§ **Task prompt**: Make an exact copy of the listing below. Pictures stay out of it.

§ **Data section**:
******

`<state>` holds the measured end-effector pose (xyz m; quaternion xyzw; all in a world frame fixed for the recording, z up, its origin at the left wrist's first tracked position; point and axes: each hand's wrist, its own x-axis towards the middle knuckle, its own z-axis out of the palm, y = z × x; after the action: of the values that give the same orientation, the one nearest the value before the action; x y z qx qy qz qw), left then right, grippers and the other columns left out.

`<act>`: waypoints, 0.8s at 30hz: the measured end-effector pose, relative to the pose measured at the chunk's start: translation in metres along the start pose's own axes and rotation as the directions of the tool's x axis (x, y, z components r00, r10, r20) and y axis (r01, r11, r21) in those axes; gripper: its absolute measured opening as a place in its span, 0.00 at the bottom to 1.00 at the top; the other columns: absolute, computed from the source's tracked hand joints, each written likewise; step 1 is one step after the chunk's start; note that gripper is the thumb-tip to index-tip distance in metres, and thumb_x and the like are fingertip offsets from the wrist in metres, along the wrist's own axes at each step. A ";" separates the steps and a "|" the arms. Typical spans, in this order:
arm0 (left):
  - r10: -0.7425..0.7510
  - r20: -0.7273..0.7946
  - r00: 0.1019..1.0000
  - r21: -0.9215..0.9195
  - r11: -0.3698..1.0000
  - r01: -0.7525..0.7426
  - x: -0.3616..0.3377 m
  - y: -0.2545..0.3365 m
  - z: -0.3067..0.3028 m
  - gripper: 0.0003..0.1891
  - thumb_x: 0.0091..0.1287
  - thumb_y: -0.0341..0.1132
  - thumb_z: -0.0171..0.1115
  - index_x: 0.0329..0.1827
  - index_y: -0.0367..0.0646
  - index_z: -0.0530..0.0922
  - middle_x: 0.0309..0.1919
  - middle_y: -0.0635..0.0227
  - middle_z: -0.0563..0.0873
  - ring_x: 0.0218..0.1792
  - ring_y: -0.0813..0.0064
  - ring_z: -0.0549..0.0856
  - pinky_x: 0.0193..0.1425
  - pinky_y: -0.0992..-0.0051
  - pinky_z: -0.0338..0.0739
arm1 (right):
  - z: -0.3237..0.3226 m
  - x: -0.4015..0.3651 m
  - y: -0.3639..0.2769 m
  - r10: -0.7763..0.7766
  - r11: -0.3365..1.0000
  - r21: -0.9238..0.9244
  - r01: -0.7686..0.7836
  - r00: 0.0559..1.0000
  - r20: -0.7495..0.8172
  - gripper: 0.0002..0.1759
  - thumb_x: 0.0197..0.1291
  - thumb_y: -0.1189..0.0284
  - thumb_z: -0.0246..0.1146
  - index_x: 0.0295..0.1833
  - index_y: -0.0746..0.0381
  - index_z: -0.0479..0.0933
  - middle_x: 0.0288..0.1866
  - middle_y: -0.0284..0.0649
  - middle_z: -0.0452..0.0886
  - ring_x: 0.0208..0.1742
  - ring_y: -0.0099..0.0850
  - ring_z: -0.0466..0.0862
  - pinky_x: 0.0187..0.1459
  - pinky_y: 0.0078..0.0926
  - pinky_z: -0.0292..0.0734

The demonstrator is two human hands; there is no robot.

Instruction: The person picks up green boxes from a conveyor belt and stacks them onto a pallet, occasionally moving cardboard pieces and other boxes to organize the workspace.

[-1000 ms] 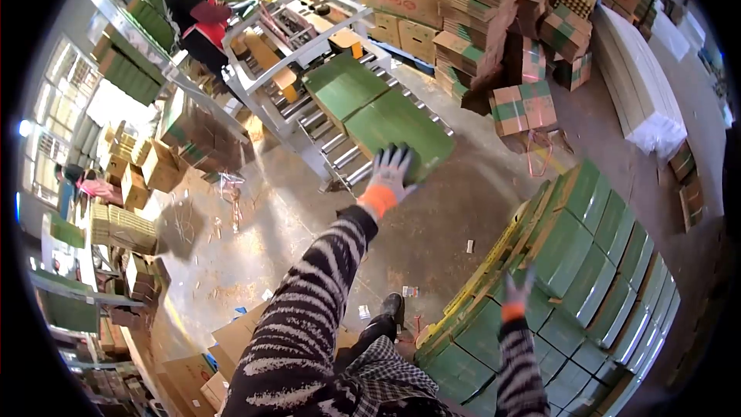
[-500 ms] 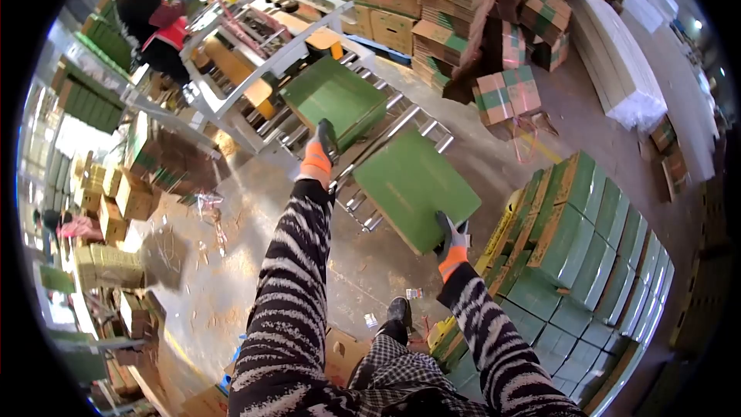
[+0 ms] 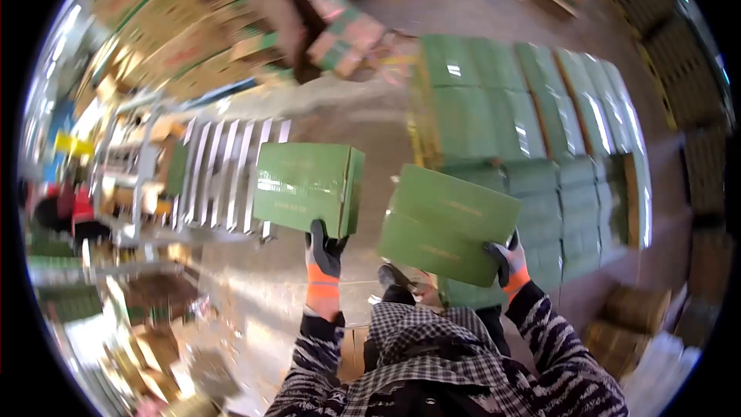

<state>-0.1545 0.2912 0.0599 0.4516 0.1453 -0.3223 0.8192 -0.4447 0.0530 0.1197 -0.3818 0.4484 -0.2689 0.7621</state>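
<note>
Both my hands wear grey gloves with orange cuffs. My left hand (image 3: 324,253) grips the lower edge of a green carton (image 3: 301,185), its fingers up against the near side. That carton overlaps the end of the roller conveyor in this view. My right hand (image 3: 505,262) is closed on the lower right corner of a second green carton (image 3: 451,220), which is tilted and overlaps the near side of a stack of green cartons (image 3: 494,127). A gap of floor shows between the two cartons.
The roller conveyor (image 3: 231,174) lies at left, with a person (image 3: 65,208) beyond it. Flattened cardboard (image 3: 177,38) and a taped carton bundle (image 3: 346,40) are at the back. Brown cartons (image 3: 637,309) stand at right, more boxes (image 3: 158,347) at lower left.
My view has swung right toward the stack. Both green cartons have moved with my hands, away from the conveyor and closer to the stack, and they now stand farther apart.
</note>
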 end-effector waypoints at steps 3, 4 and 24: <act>-0.157 0.176 0.972 0.038 0.988 0.153 -0.041 -0.080 0.075 0.27 0.66 0.44 0.60 0.67 0.54 0.63 0.57 0.68 0.76 0.54 0.68 0.79 0.53 0.63 0.79 | -0.084 -0.021 -0.026 -0.010 0.996 -0.092 -0.004 0.989 -0.149 0.41 0.47 0.82 0.69 0.67 0.66 0.59 0.54 0.43 0.76 0.47 0.31 0.81 0.43 0.28 0.81; -0.168 0.219 0.961 0.144 0.980 0.138 -0.052 -0.108 0.096 0.27 0.67 0.46 0.59 0.67 0.52 0.64 0.57 0.66 0.76 0.54 0.67 0.79 0.55 0.65 0.78 | -0.111 -0.030 -0.033 -0.037 0.994 -0.106 0.011 0.968 -0.246 0.43 0.46 0.82 0.71 0.68 0.67 0.58 0.55 0.44 0.76 0.48 0.32 0.80 0.44 0.29 0.81; -0.685 0.265 0.679 0.767 0.576 0.282 -0.183 -0.719 0.511 0.42 0.52 0.35 0.73 0.69 0.53 0.56 0.39 0.66 0.79 0.33 0.73 0.80 0.35 0.69 0.80 | -0.709 -0.028 -0.077 -0.105 0.789 0.304 0.533 0.606 -0.789 0.31 0.56 0.73 0.63 0.66 0.57 0.63 0.56 0.37 0.74 0.53 0.32 0.75 0.52 0.31 0.74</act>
<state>-0.7932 -0.3389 -0.0269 0.5436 -0.0933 -0.6853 0.4756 -1.0933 -0.2112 -0.0206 -0.0994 0.5482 -0.6453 0.5227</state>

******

§ **Exercise answer**:
`<state>` holds the measured end-effector pose (xyz m; quaternion xyzw; all in a world frame fixed for the recording, z up, its origin at the left wrist's first tracked position; point and axes: each hand's wrist, its own x-axis towards the middle knuckle, its own z-axis out of the palm, y = z × x; after the action: of the values that give the same orientation, the one nearest the value before the action; x y z qx qy qz qw), left then right, grippers and the other columns left out.

`<act>`: waypoints, 0.8s at 30hz: the measured end-effector pose, relative to the pose measured at the chunk's start: translation in metres along the start pose's own axes and rotation as the directions of the tool's x axis (x, y, z components r00, r10, r20) and y axis (r01, r11, r21) in those axes; gripper: its absolute measured opening as a place in its span, 0.00 at the bottom to 1.00 at the top; the other columns: absolute, computed from the source's tracked hand joints, each written likewise; step 1 is one step after the chunk's start; note that gripper is the thumb-tip to index-tip distance in metres, and thumb_x and the like are fingertip offsets from the wrist in metres, along the wrist's own axes at each step. A ";" separates the steps and a "|" the arms. Typical spans, in this order:
arm0 (left):
  - r10: -0.7425..0.7510
  - r20: -0.7273..0.7946
  - r00: 0.1019..1.0000
  - r21: -0.9215..0.9195
  - r11: -0.3698..1.0000
  - r01: -0.7525..0.7426
  - x: -0.3616..0.3377 m
  - y: -0.2545..0.3365 m
  - z: -0.3067..0.3028 m
  - gripper: 0.0003..0.1891
  - thumb_x: 0.0091..0.1287
  - thumb_y: -0.0341..0.1132
  - thumb_z: -0.0171..0.1115
  - index_x: 0.0329..0.1827
  - index_y: -0.0367..0.0646
  - index_z: -0.0530..0.0922
  - middle_x: 0.0309..0.1919
  - middle_y: -0.0635..0.0227
  - middle_z: -0.0563..0.0873
  - ring_x: 0.0218..0.1792
  - ring_y: -0.0813..0.0064
  - ring_z: -0.0549..0.0856
  - pinky_x: 0.0193..0.1425
  - pinky_y: -0.0992..-0.0051
  - pinky_z: -0.0338..0.0739
arm1 (right):
  - z: -0.3237..0.3226 m
  - x: -0.4015..0.3651 m
  - y: -0.3639..0.2769 m
  - r10: -0.7763..0.7766
  - r11: -0.3365..1.0000
  - r21: -0.9238..0.9244
  - r01: -0.7686..0.7836
  - r00: 0.0559..1.0000
  - r20: -0.7495..0.8172
  - gripper: 0.0002..0.1759
  - thumb_x: 0.0197..0.1291
  - thumb_y: -0.1189..0.0284
  - thumb_z: -0.0246..0.1146
  - index_x: 0.0295..0.1833
  - index_y: -0.0746..0.0381
  - index_z: -0.0479..0.0933
  - middle_x: 0.0288..0.1866
  - middle_y: -0.0284..0.0649
  - middle_z: -0.0452..0.0886
  - ring_x: 0.0208..0.1742
  - ring_y: -0.0099..0.0850
  - ring_z: -0.0466..0.0862
  - pinky_x: 0.0187..0.1459
  - pinky_y: 0.0078..0.0926
  - pinky_z: -0.0292..0.0734

The demonstrator is two human hands; there is no robot.

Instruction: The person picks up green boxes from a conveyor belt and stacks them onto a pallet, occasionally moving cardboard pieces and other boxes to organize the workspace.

[-1000 ms] 
[-500 ms] 
[+0 ms] 

<state>-0.1545 0.2912 0.0599 0.4516 0.1453 -0.3223 0.8192 -0.4447 0.0530 0.1197 -0.3818 0.4484 -0.2689 0.7621</state>
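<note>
Both my hands wear grey gloves with orange cuffs. My left hand (image 3: 324,253) grips the lower edge of a green carton (image 3: 301,185), its fingers up against the near side. That carton overlaps the end of the roller conveyor in this view. My right hand (image 3: 505,262) is closed on the lower right corner of a second green carton (image 3: 451,220), which is tilted and overlaps the near side of a stack of green cartons (image 3: 494,127). A gap of floor shows between the two cartons.
The roller conveyor (image 3: 231,174) lies at left, with a person (image 3: 65,208) beyond it. Flattened cardboard (image 3: 177,38) and a taped carton bundle (image 3: 346,40) are at the back. Brown cartons (image 3: 637,309) stand at right, more boxes (image 3: 158,347) at lower left.
My view has swung right toward the stack. Both green cartons have moved with my hands, away from the conveyor and closer to the stack, and they now stand farther apart.
</note>
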 end-effector waypoints at steps 3, 4 and 24: <act>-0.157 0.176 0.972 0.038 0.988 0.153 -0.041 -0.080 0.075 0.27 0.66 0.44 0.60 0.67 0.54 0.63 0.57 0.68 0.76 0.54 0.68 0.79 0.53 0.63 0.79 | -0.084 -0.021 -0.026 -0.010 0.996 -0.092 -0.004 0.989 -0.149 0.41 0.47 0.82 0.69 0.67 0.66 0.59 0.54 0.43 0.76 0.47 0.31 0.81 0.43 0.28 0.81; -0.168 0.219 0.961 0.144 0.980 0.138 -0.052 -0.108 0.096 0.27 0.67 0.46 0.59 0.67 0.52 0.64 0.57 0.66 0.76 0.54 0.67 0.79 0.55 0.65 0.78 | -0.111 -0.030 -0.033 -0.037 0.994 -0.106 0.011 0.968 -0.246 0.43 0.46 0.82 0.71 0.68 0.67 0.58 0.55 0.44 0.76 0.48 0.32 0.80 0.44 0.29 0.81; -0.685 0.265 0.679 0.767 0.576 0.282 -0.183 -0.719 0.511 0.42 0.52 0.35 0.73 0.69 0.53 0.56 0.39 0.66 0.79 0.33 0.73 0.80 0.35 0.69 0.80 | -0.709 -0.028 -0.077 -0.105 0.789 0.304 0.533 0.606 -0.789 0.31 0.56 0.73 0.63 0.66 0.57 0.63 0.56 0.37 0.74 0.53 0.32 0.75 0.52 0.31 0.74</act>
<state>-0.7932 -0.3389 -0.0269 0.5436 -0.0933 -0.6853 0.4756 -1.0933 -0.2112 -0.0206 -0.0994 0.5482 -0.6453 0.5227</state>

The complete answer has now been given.